#### WHAT THE TASK REQUIRES
Reproduce the whole listing below without its pictures, exactly as written.

BEGIN STORED DATA

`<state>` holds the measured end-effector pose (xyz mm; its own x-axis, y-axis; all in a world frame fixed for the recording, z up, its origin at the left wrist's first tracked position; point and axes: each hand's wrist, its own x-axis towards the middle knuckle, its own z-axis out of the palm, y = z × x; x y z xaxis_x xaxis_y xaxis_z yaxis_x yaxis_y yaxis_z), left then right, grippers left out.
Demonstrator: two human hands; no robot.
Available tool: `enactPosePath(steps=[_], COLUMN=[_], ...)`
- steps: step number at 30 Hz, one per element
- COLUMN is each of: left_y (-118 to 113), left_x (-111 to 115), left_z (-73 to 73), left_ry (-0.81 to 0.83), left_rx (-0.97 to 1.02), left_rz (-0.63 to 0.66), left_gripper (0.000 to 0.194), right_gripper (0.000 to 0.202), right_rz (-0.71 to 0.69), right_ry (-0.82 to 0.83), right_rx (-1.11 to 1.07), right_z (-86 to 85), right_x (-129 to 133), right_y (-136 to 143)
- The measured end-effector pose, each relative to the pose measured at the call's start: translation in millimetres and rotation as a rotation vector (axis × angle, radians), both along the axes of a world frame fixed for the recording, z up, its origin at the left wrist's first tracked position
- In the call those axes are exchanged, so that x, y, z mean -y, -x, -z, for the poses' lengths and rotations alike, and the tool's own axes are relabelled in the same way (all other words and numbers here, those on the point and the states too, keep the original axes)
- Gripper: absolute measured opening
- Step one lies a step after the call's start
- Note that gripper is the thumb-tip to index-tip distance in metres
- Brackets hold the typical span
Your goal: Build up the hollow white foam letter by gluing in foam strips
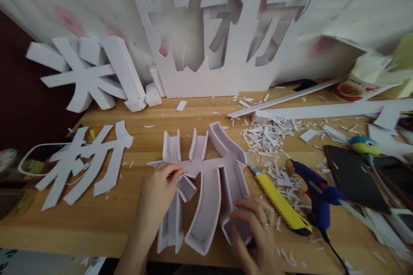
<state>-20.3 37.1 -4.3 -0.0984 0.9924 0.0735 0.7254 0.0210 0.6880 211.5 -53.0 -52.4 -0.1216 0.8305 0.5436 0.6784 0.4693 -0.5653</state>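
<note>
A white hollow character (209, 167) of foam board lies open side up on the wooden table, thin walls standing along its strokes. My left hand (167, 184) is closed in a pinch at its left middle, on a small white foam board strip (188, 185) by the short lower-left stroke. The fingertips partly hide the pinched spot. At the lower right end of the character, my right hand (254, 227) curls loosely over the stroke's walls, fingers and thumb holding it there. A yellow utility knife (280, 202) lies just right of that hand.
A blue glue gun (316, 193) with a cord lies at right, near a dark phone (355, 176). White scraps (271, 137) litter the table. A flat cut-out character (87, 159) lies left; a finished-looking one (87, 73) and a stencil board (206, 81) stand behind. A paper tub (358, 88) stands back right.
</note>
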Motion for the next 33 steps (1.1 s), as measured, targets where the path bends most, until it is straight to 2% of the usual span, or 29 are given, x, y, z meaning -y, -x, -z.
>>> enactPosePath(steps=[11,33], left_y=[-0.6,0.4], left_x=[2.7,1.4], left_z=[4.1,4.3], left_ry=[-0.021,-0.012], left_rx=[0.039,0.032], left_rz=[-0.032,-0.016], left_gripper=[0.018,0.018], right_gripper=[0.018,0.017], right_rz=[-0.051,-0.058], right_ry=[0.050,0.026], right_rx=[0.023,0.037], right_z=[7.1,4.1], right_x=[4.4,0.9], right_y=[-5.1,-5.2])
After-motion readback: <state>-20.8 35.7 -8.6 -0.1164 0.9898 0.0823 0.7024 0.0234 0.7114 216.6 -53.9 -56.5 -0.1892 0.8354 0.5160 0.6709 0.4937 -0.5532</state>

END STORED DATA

#### EXERCISE OUTPUT
`<state>` holds the measured end-effector pose (xyz mm; its own x-axis, y-axis; all in a world frame fixed for the recording, z up, its origin at the left wrist's first tracked position; point and axes: each hand's wrist, its own x-axis towards the middle knuckle, its own z-axis out of the palm, y = z × x; x y z xaxis_x xaxis_y xaxis_z yaxis_x yaxis_y yaxis_z), left then right, grippers left out.
Demonstrator: two human hands; no robot.
Available tool: `enactPosePath(steps=[_], COLUMN=[_], ...)`
- steps: step number at 30 Hz, one per element
- COLUMN is each of: left_y (-118 to 113), left_x (-111 to 115), left_z (-73 to 73), left_ry (-0.81 to 0.83), left_rx (-0.97 to 1.02), left_rz (-0.63 to 0.66), left_gripper (0.000 to 0.194), right_gripper (0.000 to 0.202), right_rz (-0.71 to 0.69), right_ry (-0.82 to 0.83), right_rx (-1.11 to 1.07), right_z (-86 to 85), right_x (-129 to 133), right_y (-136 to 143)
- The measured end-effector pose, each relative to the pose measured at the call's start: translation in millimetres and rotation as a rotation vector (axis × angle, radians), both along the axes of a world frame fixed for the recording, z up, its origin at the left wrist's first tracked position
- In the call those axes are exchanged, so that x, y, z mean -y, -x, -z, for the poses' lengths and rotations alike, and the tool's own axes are relabelled in the same way (all other words and numbers here, those on the point and the states too, keep the original axes)
- Gripper: absolute measured opening
- Step one lies a step after the call's start
- Note that gripper is the thumb-tip to index-tip distance in metres
- Brackets hold the typical span
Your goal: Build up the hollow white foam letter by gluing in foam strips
<state>-20.3 37.1 -4.3 -0.0984 0.9924 0.0735 0.7254 0.0210 0.6880 211.5 -53.0 -52.4 -0.1216 0.8305 0.5436 0.6784 0.4693 -0.5653</state>
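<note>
A white hollow character (209, 167) of foam board lies open side up on the wooden table, thin walls standing along its strokes. My left hand (167, 184) is closed in a pinch at its left middle, on a small white foam board strip (188, 185) by the short lower-left stroke. The fingertips partly hide the pinched spot. At the lower right end of the character, my right hand (254, 227) curls loosely over the stroke's walls, fingers and thumb holding it there. A yellow utility knife (280, 202) lies just right of that hand.
A blue glue gun (316, 193) with a cord lies at right, near a dark phone (355, 176). White scraps (271, 137) litter the table. A flat cut-out character (87, 159) lies left; a finished-looking one (87, 73) and a stencil board (206, 81) stand behind. A paper tub (358, 88) stands back right.
</note>
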Motion for the next 33 steps (1.1 s), as measured, targets where the path bends most, until it is straight to 2% of the usual span, or 29 are given, x, y, z meaning -y, -x, -z.
>>> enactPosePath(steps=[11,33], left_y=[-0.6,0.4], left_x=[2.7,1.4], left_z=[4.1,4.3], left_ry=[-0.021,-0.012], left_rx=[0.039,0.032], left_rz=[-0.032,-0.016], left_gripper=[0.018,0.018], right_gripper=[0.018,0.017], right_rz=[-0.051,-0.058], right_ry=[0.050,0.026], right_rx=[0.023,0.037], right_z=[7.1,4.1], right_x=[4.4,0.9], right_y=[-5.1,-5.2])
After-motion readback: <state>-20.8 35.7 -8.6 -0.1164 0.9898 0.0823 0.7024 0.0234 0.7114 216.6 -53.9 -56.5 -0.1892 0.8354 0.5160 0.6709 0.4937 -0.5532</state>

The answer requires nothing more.